— Нет ничего плохого, когда женщина или мужчина следуют своей чувственной природе, — ответила Джози не без достоинства и, опустив голову, поковыряла царапину на коленке.
— Точно. Ты права. Настоящая женщина должна знать, что кого заводит и в каком месте. А ты как считаешь, Мэгги? — Пам с невинным видом посмотрела на подругу. — Тебе не кажется, что это важно?
Мэгги поджала ноги на индейский манер и ущипнула себя за ладонь. Не нужно ни в чем признаваться. Она знала, какую информацию выпытывает у нее Пам, и видела, что Джози тоже это знает, но никогда бы никому не позволила пролезть в ее жизнь и сама не собиралась ни к кому лезть.
Джози пришла к ней на выручку.
— Ты что-нибудь сказала? Я имею в виду, после того как их видела.
Нет, Мэгги ничего не сказала, во всяком случае тогда. Когда же она наконец выпалила все, в пронзительном вопле гнева и самозащиты, реакция мамы была мгновенной — она дважды ударила ее по лицу. Причем очень сильно. А через секунду зарыдала, схватила дочь и прижала к себе так яростно, что у той перехватило дыхание. Мать впервые подняла на Мэгги руку. Но больше они об этом не говорили. «Это мои дела, дочка», — твердо заявила мама.
Хорошо, подумала Мэгги. А мои дела — мои.
На самом деле это было не так. Мама никогда бы такого не допустила. После их ссоры она целых две недели приносила ей каждое утро противный травяной чай и, стоя рядом, заставляла дочь выпить все до капли. На протесты Мэгги она заявила, что знает, как лучше. А на ее стоны, когда боль ползла по животу, говорила, что это скоро пройдет. И вытирала ее лоб прохладной, мягкой тканью.

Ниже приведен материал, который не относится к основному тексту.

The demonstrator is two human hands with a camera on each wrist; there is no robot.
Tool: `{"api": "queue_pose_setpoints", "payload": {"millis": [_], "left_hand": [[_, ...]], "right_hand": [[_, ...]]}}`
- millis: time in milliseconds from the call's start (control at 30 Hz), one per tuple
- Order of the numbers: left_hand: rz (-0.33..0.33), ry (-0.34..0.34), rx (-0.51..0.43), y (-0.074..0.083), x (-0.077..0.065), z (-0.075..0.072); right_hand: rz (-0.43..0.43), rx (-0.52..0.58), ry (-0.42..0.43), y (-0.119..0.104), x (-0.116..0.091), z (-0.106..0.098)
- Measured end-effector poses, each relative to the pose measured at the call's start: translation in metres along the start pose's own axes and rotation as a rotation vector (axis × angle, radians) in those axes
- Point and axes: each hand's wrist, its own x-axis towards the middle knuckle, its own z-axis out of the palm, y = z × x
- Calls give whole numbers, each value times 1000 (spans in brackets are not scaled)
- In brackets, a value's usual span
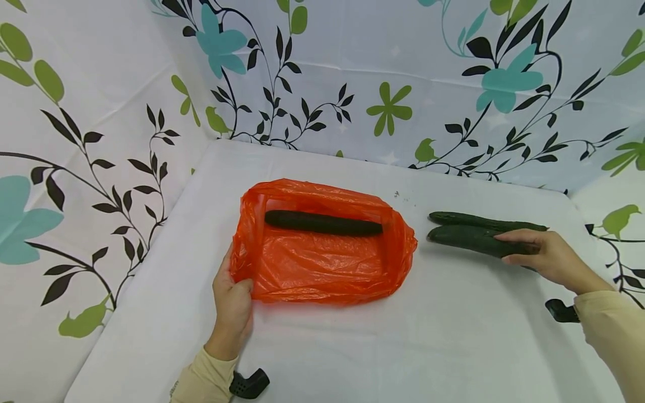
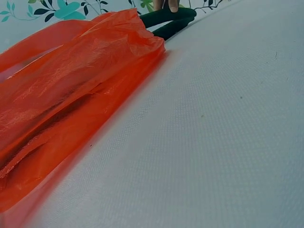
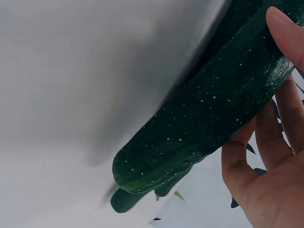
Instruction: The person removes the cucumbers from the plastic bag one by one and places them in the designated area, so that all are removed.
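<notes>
one cucumber point(image 1: 466, 239), its right end partly masked by the right hand point(image 1: 546, 257) gripping it, is near the white table point(image 1: 403, 347)'s right edge, long axis roughly parallel to the far edge, left end toward the orange bag point(image 1: 322, 266). the left hand point(image 1: 232, 302) pinches that bag's left side, fingers hidden behind plastic.

Left sleeve point(image 1: 209, 376): pale beige-yellow; small grey marking point(image 1: 174, 387), unreadable | right sleeve point(image 1: 612, 336): same colour | left wrist unit point(image 1: 250, 384): black, bent | right wrist unit point(image 1: 561, 311): black, rounded end

Beyond the red bag point(image 2: 90, 80), the right hand point(image 2: 174, 4) seems to grip the upper of two green cucumbers point(image 2: 156, 18).
</notes>
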Motion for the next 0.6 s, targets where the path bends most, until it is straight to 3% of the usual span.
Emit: {"api": "queue_pose_setpoints", "payload": {"millis": [600], "left_hand": [[-12,17,-8,2,-1,2]], "right_hand": [[-72,-172,-11,6,2,15]]}}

…Мэгги всмотрелась в чернильные тени в своей спальне и снова сосредоточенно прислушалась, чтобы отличить звук шагов от ветра, играющего пластиковой бутылкой на гравии. Она не зажгла наверху ни одной лампочки и сейчас тихонько подошла к окну и вгляделась во мрак, ощущая свою безопасность при мысли о том, что сама она может кого-то увидеть, оставаясь при этом невидимкой. Внизу, во внутреннем дворе особняка, тени, падавшие от восточного флигеля Коутс-Холла, казались огромными пещерами. Они зияли, словно открытые ямы, и служили более чем надежной защитой всякому, кто хотел бы там спрятаться. Она всматривалась в каждую из них по очереди, пытаясь различить, что там чернеет у стены, куст, нуждающийся в подстригании, или вор, пытающийся открыть окно. Она не могла понять. И снова ей захотелось, чтобы поскорей приехали мама и мистер Шеферд.
Прежде она никогда не боялась оставаться одной, но после их переезда в Ланкашир у нее появился страх, она боялась не только ночью, но и днем. Быть может, она вела себя совсем по-детски, но в ту минуту, когда мама уезжала с мистером Шефер-дом, или садилась в свой «опель» и уезжала одна, или направлялась по тропе, либо шла в дубраву искать травы, Мэгги начинало казаться, что стены, дюйм за дюймом, смыкаются вокруг нее. Она сразу же ощущала, что совсем одна на землях Коутс-Холла, и хотя Полли Яркин жила в дальнем конце дороги, расстояние все же составляло целую милю, и как бы она ни кричала, ни звала на помощь, или ей просто по какой-то причине понадобилась бы Полли, та все равно бы ее не услышала.